--- TASK DIRECTIONS ---
Without including the pictures, copy out every line below.

--- INPUT DATA ---
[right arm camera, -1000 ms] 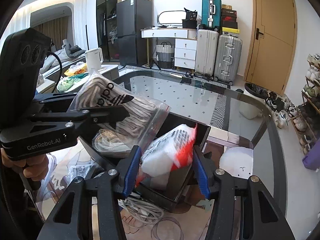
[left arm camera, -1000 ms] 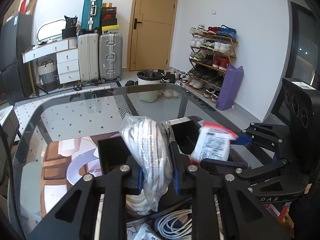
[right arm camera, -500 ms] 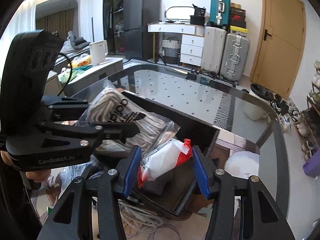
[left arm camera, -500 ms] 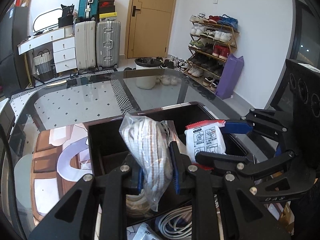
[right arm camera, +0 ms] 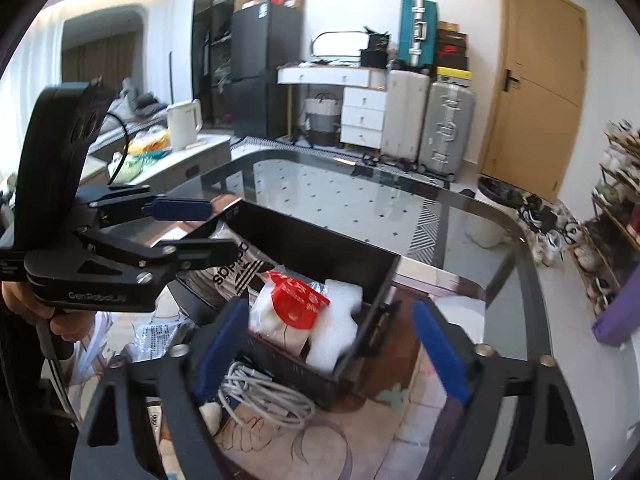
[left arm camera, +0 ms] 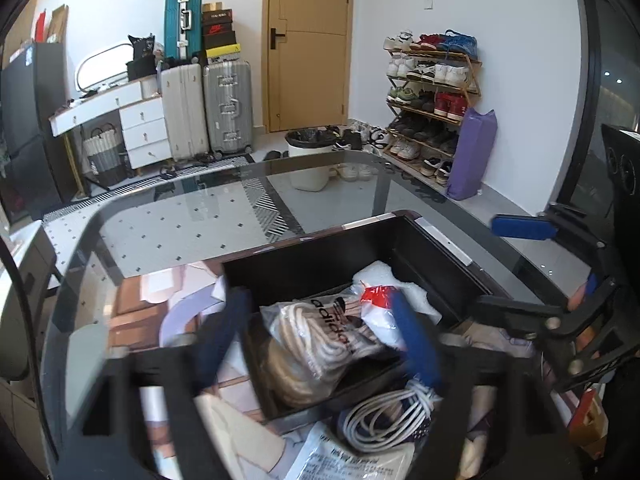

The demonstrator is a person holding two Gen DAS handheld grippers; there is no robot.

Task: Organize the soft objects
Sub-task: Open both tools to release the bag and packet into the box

--- ANSWER SPACE ---
[right arm camera, -1000 ms] 
[left arm camera, -1000 ms] 
[right arm camera, -500 ms] 
[left arm camera, -500 ms] 
[right arm camera, +0 ms] 
[left arm camera, +0 ms] 

The demonstrator is a person holding two Gen DAS handheld grippers; there is no robot.

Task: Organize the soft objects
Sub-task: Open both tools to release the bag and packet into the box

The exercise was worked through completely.